The sheer muscle of the National Union of Mineworkers had shaken governments to their core in the past, particularly during the three-day weeks and power cuts of 1974. But this time, the lights stayed on, and as the nation watched in shock the vicious battles between pickets and police at Orgreave and Cortonwood, it became apparent that Britain could be fuelled by imported coal and North Sea gas.

The blackest single day for the industry came on October 30 1992, when the then Trade and Industry Secretary, Michael Heseltine, announced the closure of 31 pits, and then as the 21st century dawned, coal was characterised as a mucky anachronism, the arch-polluter of global warming that belonged to a bygone age and had no part to play in a bright, shiny, hi-tech Britain zooming down the information superhighway of the internet age.

One by one, the pits shut.
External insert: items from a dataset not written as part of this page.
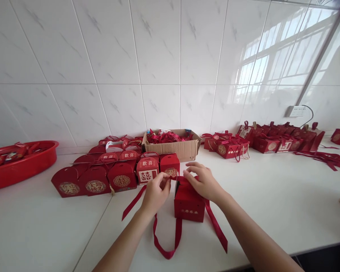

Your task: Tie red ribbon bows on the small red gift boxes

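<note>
A small red gift box (189,207) with gold lettering stands on the white countertop in front of me. My left hand (158,192) is at the box's upper left corner, thumb and fingers pinching a dark red ribbon (134,203) whose end trails down to the left. Over the box's top right side lies my right hand (203,182), its bent fingers holding the top; what is under the fingertips is partly hidden. One ribbon tail hangs past the box's right side, and a ribbon loop curves on the counter at its front left.
Several red gift boxes (97,181) stand in rows behind on the left. A cardboard box (175,150) of ribbons sits against the tiled wall. At far left is a red basin (49,156) with packets; more tied boxes (265,145) and loose ribbons (323,156) are at right.
</note>
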`<state>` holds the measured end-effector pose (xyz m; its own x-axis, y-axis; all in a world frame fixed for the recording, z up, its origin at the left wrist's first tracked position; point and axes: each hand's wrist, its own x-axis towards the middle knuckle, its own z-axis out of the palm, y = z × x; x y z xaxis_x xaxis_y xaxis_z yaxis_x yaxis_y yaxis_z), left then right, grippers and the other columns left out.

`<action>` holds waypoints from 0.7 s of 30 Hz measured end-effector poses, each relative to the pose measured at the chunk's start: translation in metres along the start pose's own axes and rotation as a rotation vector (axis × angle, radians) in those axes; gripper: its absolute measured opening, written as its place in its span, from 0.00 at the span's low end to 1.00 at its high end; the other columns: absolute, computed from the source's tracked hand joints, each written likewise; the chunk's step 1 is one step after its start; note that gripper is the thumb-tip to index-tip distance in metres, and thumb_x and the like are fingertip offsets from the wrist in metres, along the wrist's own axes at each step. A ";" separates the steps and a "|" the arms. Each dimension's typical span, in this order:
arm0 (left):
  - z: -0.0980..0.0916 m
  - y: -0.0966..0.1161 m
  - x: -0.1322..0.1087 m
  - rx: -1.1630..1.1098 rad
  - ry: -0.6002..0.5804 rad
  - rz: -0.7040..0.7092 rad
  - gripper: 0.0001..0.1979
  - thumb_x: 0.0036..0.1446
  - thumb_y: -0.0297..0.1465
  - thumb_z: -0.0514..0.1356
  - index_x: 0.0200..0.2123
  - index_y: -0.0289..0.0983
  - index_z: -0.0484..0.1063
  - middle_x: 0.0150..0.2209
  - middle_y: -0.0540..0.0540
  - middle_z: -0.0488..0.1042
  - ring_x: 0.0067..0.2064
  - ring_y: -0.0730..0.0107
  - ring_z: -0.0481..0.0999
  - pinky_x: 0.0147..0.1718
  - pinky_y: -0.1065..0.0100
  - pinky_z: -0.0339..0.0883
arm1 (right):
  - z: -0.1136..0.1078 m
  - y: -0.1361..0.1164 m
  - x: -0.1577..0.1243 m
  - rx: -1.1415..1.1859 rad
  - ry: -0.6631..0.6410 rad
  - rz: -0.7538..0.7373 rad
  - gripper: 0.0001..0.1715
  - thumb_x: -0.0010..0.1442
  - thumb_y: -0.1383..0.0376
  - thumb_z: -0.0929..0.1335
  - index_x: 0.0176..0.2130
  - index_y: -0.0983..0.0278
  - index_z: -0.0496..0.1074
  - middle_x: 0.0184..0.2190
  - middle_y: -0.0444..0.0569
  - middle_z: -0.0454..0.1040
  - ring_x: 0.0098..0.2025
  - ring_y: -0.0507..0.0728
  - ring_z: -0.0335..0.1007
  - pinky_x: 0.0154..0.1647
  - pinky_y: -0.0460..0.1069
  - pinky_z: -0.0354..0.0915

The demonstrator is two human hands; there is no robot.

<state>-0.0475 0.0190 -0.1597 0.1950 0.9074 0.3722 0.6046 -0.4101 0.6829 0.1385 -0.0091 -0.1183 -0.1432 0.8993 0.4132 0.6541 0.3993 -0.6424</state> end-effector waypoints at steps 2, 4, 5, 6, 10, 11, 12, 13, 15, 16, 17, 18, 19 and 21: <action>-0.005 -0.007 0.005 0.109 -0.013 -0.061 0.07 0.56 0.34 0.51 0.33 0.39 0.67 0.26 0.48 0.74 0.28 0.68 0.74 0.28 0.70 0.64 | -0.005 0.011 -0.008 0.076 0.099 0.034 0.19 0.63 0.54 0.58 0.37 0.61 0.71 0.48 0.53 0.70 0.53 0.61 0.64 0.54 0.58 0.57; -0.010 -0.014 0.009 0.209 -0.022 -0.139 0.04 0.51 0.32 0.54 0.29 0.39 0.68 0.26 0.47 0.75 0.29 0.64 0.74 0.27 0.69 0.63 | -0.006 0.025 -0.020 0.160 0.160 0.098 0.20 0.64 0.53 0.57 0.41 0.61 0.69 0.47 0.53 0.70 0.50 0.60 0.66 0.51 0.56 0.61; -0.014 -0.018 0.011 0.269 -0.026 -0.193 0.03 0.49 0.31 0.56 0.27 0.39 0.69 0.27 0.45 0.76 0.30 0.61 0.75 0.28 0.67 0.63 | -0.006 0.031 -0.027 0.195 0.170 0.139 0.20 0.64 0.52 0.57 0.44 0.61 0.68 0.48 0.53 0.70 0.50 0.59 0.66 0.51 0.56 0.61; -0.017 -0.022 0.013 0.329 -0.029 -0.254 0.02 0.46 0.30 0.57 0.25 0.38 0.69 0.27 0.42 0.76 0.31 0.57 0.76 0.28 0.65 0.63 | -0.005 0.037 -0.035 0.227 0.164 0.179 0.21 0.64 0.52 0.57 0.46 0.61 0.67 0.49 0.53 0.70 0.50 0.60 0.66 0.51 0.56 0.62; -0.035 -0.031 0.016 0.517 -0.063 -0.459 0.03 0.38 0.28 0.61 0.21 0.36 0.71 0.28 0.31 0.77 0.34 0.41 0.77 0.29 0.56 0.64 | 0.004 0.052 -0.065 0.337 0.047 0.253 0.23 0.63 0.51 0.59 0.51 0.60 0.66 0.52 0.53 0.69 0.49 0.60 0.68 0.49 0.56 0.65; -0.039 -0.032 0.017 0.546 -0.069 -0.483 0.04 0.37 0.28 0.61 0.22 0.35 0.72 0.29 0.30 0.77 0.35 0.38 0.77 0.30 0.54 0.65 | 0.006 0.054 -0.070 0.352 0.020 0.258 0.23 0.63 0.51 0.59 0.51 0.60 0.66 0.51 0.53 0.70 0.48 0.59 0.70 0.48 0.55 0.66; -0.043 -0.031 0.017 0.568 -0.071 -0.493 0.05 0.37 0.28 0.61 0.23 0.34 0.72 0.30 0.28 0.77 0.35 0.36 0.76 0.30 0.53 0.65 | 0.007 0.056 -0.075 0.359 0.007 0.264 0.23 0.62 0.52 0.59 0.51 0.60 0.66 0.49 0.53 0.72 0.46 0.59 0.71 0.46 0.55 0.67; -0.045 -0.029 0.018 0.582 -0.067 -0.489 0.07 0.38 0.29 0.61 0.25 0.33 0.73 0.31 0.27 0.77 0.36 0.34 0.76 0.30 0.51 0.65 | 0.008 0.057 -0.078 0.360 0.009 0.271 0.22 0.62 0.52 0.60 0.50 0.60 0.66 0.47 0.53 0.73 0.44 0.58 0.72 0.45 0.54 0.67; -0.044 -0.023 0.017 0.582 -0.045 -0.429 0.12 0.42 0.30 0.59 0.32 0.32 0.74 0.34 0.26 0.77 0.38 0.33 0.75 0.32 0.48 0.65 | 0.009 0.059 -0.083 0.353 0.038 0.277 0.20 0.62 0.52 0.61 0.46 0.61 0.67 0.42 0.51 0.74 0.41 0.58 0.72 0.43 0.53 0.68; -0.041 -0.018 0.016 0.566 -0.036 -0.375 0.14 0.45 0.30 0.57 0.37 0.33 0.73 0.36 0.28 0.77 0.40 0.36 0.75 0.34 0.49 0.65 | 0.008 0.060 -0.084 0.349 0.054 0.273 0.18 0.61 0.52 0.61 0.43 0.62 0.68 0.40 0.51 0.75 0.40 0.57 0.72 0.42 0.52 0.68; -0.036 -0.014 0.015 0.544 -0.031 -0.309 0.15 0.49 0.31 0.55 0.41 0.35 0.72 0.39 0.31 0.77 0.43 0.41 0.75 0.37 0.51 0.66 | 0.007 0.060 -0.085 0.343 0.065 0.269 0.18 0.61 0.52 0.61 0.40 0.62 0.69 0.37 0.50 0.75 0.38 0.57 0.72 0.40 0.52 0.67; -0.030 -0.009 0.013 0.498 -0.028 -0.224 0.16 0.53 0.32 0.52 0.44 0.37 0.70 0.42 0.35 0.76 0.45 0.48 0.75 0.41 0.55 0.66 | 0.006 0.060 -0.086 0.334 0.068 0.265 0.17 0.61 0.53 0.61 0.37 0.62 0.70 0.35 0.50 0.75 0.37 0.57 0.72 0.40 0.51 0.67; -0.024 -0.005 0.011 0.419 -0.024 -0.130 0.15 0.56 0.33 0.50 0.45 0.39 0.69 0.44 0.39 0.76 0.47 0.55 0.74 0.43 0.59 0.66 | 0.004 0.060 -0.087 0.321 0.070 0.264 0.17 0.61 0.53 0.61 0.35 0.63 0.70 0.32 0.49 0.75 0.36 0.57 0.71 0.39 0.51 0.67; -0.011 0.002 0.007 0.182 -0.026 0.016 0.15 0.60 0.38 0.48 0.43 0.40 0.69 0.45 0.44 0.75 0.46 0.63 0.73 0.44 0.65 0.66 | 0.001 0.060 -0.089 0.288 0.078 0.274 0.16 0.60 0.54 0.62 0.32 0.62 0.70 0.30 0.48 0.74 0.33 0.56 0.70 0.37 0.51 0.67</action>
<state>-0.0533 0.0230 -0.1487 0.2239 0.9040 0.3643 0.7304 -0.4031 0.5514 0.1900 -0.0655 -0.1940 0.0718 0.9675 0.2426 0.4242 0.1905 -0.8853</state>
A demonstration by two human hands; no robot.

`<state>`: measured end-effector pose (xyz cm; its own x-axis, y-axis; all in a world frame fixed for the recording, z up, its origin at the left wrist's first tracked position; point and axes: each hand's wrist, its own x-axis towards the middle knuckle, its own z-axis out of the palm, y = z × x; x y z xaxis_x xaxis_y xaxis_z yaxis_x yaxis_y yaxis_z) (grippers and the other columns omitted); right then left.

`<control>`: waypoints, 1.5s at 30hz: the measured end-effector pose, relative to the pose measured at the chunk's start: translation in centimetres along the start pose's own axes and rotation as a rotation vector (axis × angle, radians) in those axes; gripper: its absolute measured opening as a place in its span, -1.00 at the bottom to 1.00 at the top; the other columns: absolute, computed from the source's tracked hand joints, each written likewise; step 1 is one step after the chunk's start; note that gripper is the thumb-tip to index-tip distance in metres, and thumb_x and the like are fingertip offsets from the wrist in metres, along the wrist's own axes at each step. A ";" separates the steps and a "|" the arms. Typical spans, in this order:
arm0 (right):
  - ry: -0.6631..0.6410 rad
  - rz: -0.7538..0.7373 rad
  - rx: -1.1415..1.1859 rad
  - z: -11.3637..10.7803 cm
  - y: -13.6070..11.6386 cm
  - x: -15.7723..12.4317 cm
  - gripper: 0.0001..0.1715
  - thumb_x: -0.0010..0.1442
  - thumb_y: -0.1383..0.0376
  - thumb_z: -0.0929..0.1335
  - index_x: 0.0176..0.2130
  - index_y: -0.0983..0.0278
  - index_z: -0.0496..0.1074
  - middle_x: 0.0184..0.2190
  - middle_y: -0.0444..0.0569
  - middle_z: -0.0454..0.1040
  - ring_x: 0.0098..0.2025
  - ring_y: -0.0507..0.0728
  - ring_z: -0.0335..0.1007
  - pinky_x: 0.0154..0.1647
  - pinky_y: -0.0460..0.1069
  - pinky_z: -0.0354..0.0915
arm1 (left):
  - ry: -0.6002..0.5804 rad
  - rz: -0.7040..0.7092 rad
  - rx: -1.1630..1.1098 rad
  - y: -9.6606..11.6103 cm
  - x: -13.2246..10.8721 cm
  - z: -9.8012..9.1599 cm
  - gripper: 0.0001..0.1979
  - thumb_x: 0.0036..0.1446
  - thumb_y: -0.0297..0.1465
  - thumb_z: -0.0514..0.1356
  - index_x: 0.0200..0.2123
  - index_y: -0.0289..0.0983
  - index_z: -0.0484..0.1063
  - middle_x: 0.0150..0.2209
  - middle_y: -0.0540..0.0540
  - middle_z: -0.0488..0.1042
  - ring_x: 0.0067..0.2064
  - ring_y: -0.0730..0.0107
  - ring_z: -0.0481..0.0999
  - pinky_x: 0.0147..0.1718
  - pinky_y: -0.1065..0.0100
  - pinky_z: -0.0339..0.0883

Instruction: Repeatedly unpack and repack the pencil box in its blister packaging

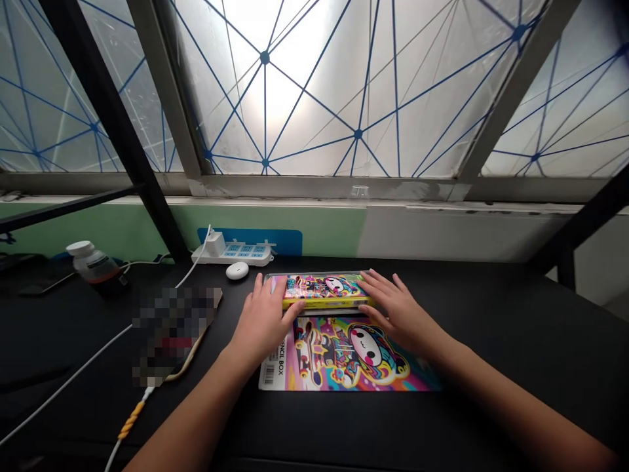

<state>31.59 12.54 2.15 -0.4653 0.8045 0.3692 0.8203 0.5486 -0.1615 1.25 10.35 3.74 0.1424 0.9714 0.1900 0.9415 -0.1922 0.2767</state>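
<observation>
A slim pencil box (327, 287) with a yellow front edge and a bright cartoon print lies lengthwise in front of me. My left hand (263, 316) holds its left end, fingers over the top and thumb along the front edge. At the other end, my right hand (396, 307) grips it with the fingers on top and the thumb at the front corner. Under and in front of the box is a flat, colourful printed card (334, 367) marked "PENCIL BOX", with a barcode at its left. The right forearm partly covers the card's right side.
On the black table (314, 432), a phone (196, 341) with a blurred screen lies left, its cable (130, 419) running forward. Behind are a white round case (237, 271), a power strip (246, 252) and a bottle (95, 265). Dark frame bars (113, 124) stand before the window.
</observation>
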 end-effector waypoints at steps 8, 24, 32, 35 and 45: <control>0.006 -0.119 -0.315 0.6 -1.9 -0.5 -0.30 0.38 -0.04 0.22 0.28 0.35 0.27 0.37 0.29 0.13 0.39 0.46 0.01 0.30 0.50 -0.05 | -0.067 0.011 0.140 0.4 0.5 -0.3 -0.36 0.39 -0.01 -0.19 0.34 -0.26 0.18 0.47 -0.29 -0.24 0.46 -0.16 -0.16 0.22 -0.27 0.04; -0.231 -0.096 0.199 -0.2 -7.1 -1.4 -0.39 0.27 -0.08 0.34 0.10 0.29 0.35 0.10 0.17 0.39 0.13 0.32 0.26 0.15 0.20 0.24 | -0.110 0.150 0.074 2.0 6.4 2.7 -0.28 0.34 0.04 -0.16 0.38 -0.25 0.13 0.42 -0.29 0.03 0.44 -0.15 -0.07 0.30 -0.23 -0.17; -0.094 0.041 0.018 0.5 -7.3 -1.6 -0.64 0.31 0.00 0.32 -0.30 0.23 0.30 -0.28 0.03 0.44 -0.24 0.20 0.33 -0.21 0.06 0.23 | -0.145 0.103 0.102 0.6 6.4 1.9 -0.30 0.33 0.07 -0.19 0.41 -0.10 0.05 0.44 -0.27 -0.04 0.46 -0.13 -0.15 0.29 -0.25 -0.20; -0.107 0.086 0.097 -0.8 -6.9 -1.6 -0.61 0.30 -0.04 0.31 -0.29 0.21 0.27 -0.40 -0.07 0.43 -0.40 0.12 0.29 -0.37 -0.01 0.15 | -0.199 0.125 0.082 0.6 6.4 1.3 -0.32 0.32 0.06 -0.15 0.40 -0.06 0.07 0.45 -0.26 -0.06 0.46 -0.12 -0.17 0.30 -0.24 -0.22; -0.537 0.380 0.350 -6.1 6.4 1.9 -0.34 0.08 -0.30 0.31 -0.47 0.23 0.39 -0.54 -0.14 0.36 -0.48 0.05 0.20 -0.50 -0.05 0.09 | -0.126 0.215 0.011 2.7 5.1 0.5 -0.60 0.37 -0.15 -0.13 -0.04 -0.18 0.41 0.19 -0.21 0.42 0.37 -0.09 0.13 0.23 -0.45 -0.19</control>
<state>37.97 16.14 7.40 -0.3424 0.9047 -0.2534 0.8448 0.1784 -0.5044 4.62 14.81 5.02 0.3756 0.9184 0.1246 0.8888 -0.3950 0.2324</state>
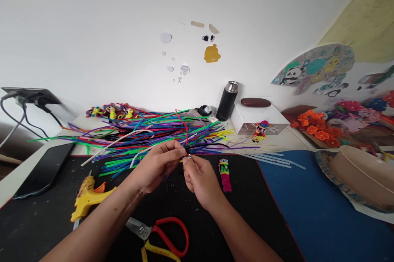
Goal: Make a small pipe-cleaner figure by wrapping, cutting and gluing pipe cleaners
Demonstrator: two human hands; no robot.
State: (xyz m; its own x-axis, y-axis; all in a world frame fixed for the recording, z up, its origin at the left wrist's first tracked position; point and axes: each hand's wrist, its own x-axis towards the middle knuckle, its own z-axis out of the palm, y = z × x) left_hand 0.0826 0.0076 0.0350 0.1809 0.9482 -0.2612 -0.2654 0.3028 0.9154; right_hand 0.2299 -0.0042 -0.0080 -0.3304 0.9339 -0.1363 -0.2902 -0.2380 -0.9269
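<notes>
My left hand (160,161) and my right hand (201,178) meet fingertip to fingertip above the black mat, both closed in a pinch. A black pipe cleaner (212,145) runs out to the right from the left fingertips. Between my right thumb and finger is a tiny pale bit, too small to name. Just behind the hands lies a big heap of coloured pipe cleaners (147,131). Right of my right hand lies a small figure with a green top and magenta lower part (225,176). Scissors (154,233) with red and yellow handles lie nearer me, below the hands.
A yellow glue gun (88,198) and a black phone (44,169) lie on the left. Behind are a black flask (227,102) and a white box (257,116) with a small doll (260,131). Clear glue sticks (273,159) and a round basket (332,176) are on the right.
</notes>
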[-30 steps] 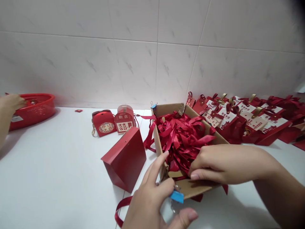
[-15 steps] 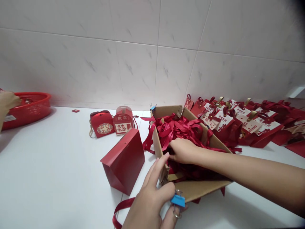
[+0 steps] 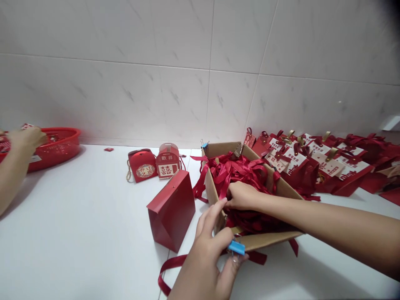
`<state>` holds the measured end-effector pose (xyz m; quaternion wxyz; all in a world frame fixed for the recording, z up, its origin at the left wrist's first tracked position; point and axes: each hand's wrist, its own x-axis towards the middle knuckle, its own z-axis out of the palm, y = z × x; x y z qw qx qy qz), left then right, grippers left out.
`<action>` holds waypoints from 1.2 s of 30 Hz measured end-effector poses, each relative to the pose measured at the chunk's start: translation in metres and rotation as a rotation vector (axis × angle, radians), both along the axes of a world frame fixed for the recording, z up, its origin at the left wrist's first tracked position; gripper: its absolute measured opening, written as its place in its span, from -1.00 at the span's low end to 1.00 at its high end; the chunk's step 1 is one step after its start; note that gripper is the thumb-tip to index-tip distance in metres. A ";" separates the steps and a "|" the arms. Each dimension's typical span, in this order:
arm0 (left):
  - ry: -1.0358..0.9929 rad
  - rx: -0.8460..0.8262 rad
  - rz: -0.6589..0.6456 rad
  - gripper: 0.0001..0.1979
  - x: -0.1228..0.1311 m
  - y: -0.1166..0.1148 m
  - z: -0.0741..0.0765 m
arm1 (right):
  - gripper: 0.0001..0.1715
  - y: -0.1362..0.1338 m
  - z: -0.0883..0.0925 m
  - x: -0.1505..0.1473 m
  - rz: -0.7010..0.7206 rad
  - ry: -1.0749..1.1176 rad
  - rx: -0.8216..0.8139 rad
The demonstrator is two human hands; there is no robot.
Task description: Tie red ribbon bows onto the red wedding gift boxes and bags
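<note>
A cardboard box (image 3: 265,241) full of tangled red satin ribbons (image 3: 240,168) stands in front of me. My left hand (image 3: 208,250) grips its near left corner, the thumb beside a blue binder clip (image 3: 236,247) on the rim and the fingers along the left wall. A loop of dark red ribbon (image 3: 170,263) comes out from under this hand. Inside the box, my right hand (image 3: 242,196) is curled closed among the ribbons near the left wall, its fingertips partly hidden. Just left of the box, a plain red paper gift box (image 3: 173,212) stands on the table.
Two small printed red boxes, a rounded one (image 3: 142,166) and a handled one (image 3: 168,162), stand near the tiled wall. Many red gift bags (image 3: 295,164) crowd the right side. At far left, another person's hand (image 3: 26,137) is over a red plastic basket (image 3: 59,156).
The view has shifted slightly left, so most things sit farther right. The other person's arm shows more over the basket. My hands keep nearly the same places at the box.
</note>
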<state>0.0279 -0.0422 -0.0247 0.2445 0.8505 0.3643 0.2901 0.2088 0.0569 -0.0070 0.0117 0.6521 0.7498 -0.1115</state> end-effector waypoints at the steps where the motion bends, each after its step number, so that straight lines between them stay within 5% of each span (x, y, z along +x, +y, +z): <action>1: -0.003 -0.007 -0.005 -0.84 0.000 -0.001 -0.001 | -0.71 0.000 -0.001 0.000 -0.003 0.012 -0.001; 12: -0.046 -0.012 0.005 -0.90 0.001 -0.004 0.000 | -0.88 0.012 0.000 0.003 0.022 0.364 0.129; 19: -0.064 -0.021 0.003 -0.91 0.001 -0.001 -0.004 | -0.80 0.002 0.050 0.021 -0.066 0.794 0.237; 22: -0.071 -0.016 -0.011 -0.89 0.002 0.001 -0.006 | -0.84 -0.011 0.072 0.034 -0.061 1.252 0.065; 24: -0.077 -0.016 -0.014 -0.88 0.002 0.002 -0.006 | -0.86 -0.019 0.081 0.041 -0.053 1.374 -0.039; 27: -0.083 -0.035 0.000 -0.86 0.002 0.001 -0.004 | -0.85 -0.029 0.087 0.052 -0.105 1.214 0.069; 33: -0.081 -0.063 0.015 -0.82 0.003 -0.003 -0.002 | -0.63 -0.053 0.081 0.073 -0.073 0.501 0.739; 36: -0.087 -0.058 0.034 -0.83 0.003 -0.003 -0.003 | -0.73 -0.066 0.077 0.072 0.033 0.446 0.765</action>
One by one, the last shift came up and the pithead wheels came to rest for a final time. One by one, the NUM branches left their pits carrying their standards in a last gesture of defiance. And in the miners' welfare clubs all over South and West Yorkshire, an atmosphere of gloom hung as heavily in the air as the cigarette smoke. The bitter irony for the miners was that Britain's appetite for coal remained voracious. Hi-tech Britain would conk out on the information superhighway if it were not for the 40 per cent of electricity still produced from coal. In 2006, 56m tonnes of it was burned, the overwhelming majority coming from Russia, China, Indonesia and Colombia, freighted half-way round the world to the power stations of the Aire Valley instead of travelling the few miles from Yorkshire's coalfields, where millions of tonnes still await mining. But the picture for coal in Yorkshire may not be as bleak as first appears. As the gas starts to run out and the search for "clean" power gathers pace, pioneering work at Hatfield Colliery, near Doncaster, has come up with a cost-effective way to produce electricity from Yorkshire coal without causing environmentally-damaging emissions. Making coal go green opens up a whole new future for the industry – and potentially for Yorkshire pits. It could yet turn out that King Coal has the last laugh.

Andrew Vine

kites (red)

In many parts of Europe, the red kite is as common as buzzards now are here. In much of Britain the kite died out, hanging on only in Wales – where a dozen pairs survived in the 1950s. Today the wonderfully acrobatic milvus milvus is back. Yorkshire nature lovers have taken it to their bosom and their binoculars.

Between 1999 and 2003 a red kite project released 69 on the Harewood Estate, between Leeds and Harrogate (grouse moor owners didn't want them released in the Dales). Last year, Doug Simpson, the project's leader, counted 240 young kites. Last month, Mr Simpson was awarded the MBE for his work with falcons and kites.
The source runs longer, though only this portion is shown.